**Exercise details**
Output the listing below in full, exactly as written.

**Given information**
:::
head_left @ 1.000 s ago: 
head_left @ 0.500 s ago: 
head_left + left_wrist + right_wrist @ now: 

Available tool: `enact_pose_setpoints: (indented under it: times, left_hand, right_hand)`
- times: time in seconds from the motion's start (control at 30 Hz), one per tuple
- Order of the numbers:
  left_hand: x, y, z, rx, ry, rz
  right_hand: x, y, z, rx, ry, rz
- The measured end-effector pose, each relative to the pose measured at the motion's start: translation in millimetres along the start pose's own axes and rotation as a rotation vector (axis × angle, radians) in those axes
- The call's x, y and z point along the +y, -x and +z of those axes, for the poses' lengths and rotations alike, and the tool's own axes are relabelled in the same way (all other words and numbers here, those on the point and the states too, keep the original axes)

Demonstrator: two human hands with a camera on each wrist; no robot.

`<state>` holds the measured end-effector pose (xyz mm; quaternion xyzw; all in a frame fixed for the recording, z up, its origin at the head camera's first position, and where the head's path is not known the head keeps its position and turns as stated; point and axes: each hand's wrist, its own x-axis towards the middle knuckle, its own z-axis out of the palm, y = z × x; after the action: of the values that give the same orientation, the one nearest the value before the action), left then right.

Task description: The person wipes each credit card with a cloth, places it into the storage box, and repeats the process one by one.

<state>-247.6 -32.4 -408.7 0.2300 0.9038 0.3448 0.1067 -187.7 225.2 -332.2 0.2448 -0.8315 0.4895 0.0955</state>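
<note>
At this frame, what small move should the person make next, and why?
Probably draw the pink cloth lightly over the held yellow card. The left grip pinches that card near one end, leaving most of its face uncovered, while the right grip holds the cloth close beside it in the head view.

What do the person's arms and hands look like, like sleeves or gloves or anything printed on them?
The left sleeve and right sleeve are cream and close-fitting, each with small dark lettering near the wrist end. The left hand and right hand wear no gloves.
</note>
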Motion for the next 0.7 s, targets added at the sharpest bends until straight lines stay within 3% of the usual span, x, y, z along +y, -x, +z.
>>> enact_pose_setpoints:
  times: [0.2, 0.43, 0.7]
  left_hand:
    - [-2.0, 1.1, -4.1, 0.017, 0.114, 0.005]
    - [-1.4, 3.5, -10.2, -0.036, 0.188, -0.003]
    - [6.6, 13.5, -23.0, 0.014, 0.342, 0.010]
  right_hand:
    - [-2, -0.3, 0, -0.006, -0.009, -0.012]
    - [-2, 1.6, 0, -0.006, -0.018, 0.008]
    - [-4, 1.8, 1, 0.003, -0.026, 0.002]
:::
**Finished exercise**
head_left @ 1.000 s ago: 
head_left @ 0.500 s ago: 
head_left + left_wrist + right_wrist @ now: 

Available tool: `enact_pose_setpoints: (indented under it: times, left_hand, right_hand)`
- times: time in seconds from the motion's start (control at 30 Hz), one per tuple
- Order of the numbers:
  left_hand: x, y, z, rx, ry, rz
  right_hand: x, y, z, rx, ry, rz
- The measured end-effector pose, each relative to the pose measured at the motion's start: translation in millimetres along the start pose's own axes and rotation as a rotation vector (axis × angle, radians) in those axes
- The call's x, y and z point along the +y, -x and +z of those axes, for the poses' lengths and rotations alike, and the tool's own axes are relabelled in the same way (all other words and numbers here, those on the point and the states too, keep the original axes)

Demonstrator: two human hands with a camera on each wrist; no robot.

`<state>` holds the measured end-effector pose (xyz mm; quaternion xyzw; all in a frame fixed for the recording, z up, its origin at the head camera's first position, and where the head's path is not known the head keeps its position and turns as stated; point and axes: each hand's wrist, its own x-axis towards the middle knuckle, its own z-axis out of the palm, y = z × x; after the action: of the values that give the same orientation, the one nearest the value before the action), left then right.

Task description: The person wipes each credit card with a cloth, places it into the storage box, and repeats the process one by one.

<state>-247.6 -32.4 -408.7 0.2300 0.9038 0.3448 0.1067 -187.7 225.2 -332.2 0.2448 -0.8315 0.4895 0.0955</state>
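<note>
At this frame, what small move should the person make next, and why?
Probably draw the pink cloth lightly over the held yellow card. The left grip pinches that card near one end, leaving most of its face uncovered, while the right grip holds the cloth close beside it in the head view.

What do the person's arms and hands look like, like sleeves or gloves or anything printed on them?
The left sleeve and right sleeve are cream and close-fitting, each with small dark lettering near the wrist end. The left hand and right hand wear no gloves.
</note>
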Motion for the next 0.7 s, targets added at the sharpest bends until straight lines stay within 3% of the usual span, x, y, z along +y, -x, +z.
>>> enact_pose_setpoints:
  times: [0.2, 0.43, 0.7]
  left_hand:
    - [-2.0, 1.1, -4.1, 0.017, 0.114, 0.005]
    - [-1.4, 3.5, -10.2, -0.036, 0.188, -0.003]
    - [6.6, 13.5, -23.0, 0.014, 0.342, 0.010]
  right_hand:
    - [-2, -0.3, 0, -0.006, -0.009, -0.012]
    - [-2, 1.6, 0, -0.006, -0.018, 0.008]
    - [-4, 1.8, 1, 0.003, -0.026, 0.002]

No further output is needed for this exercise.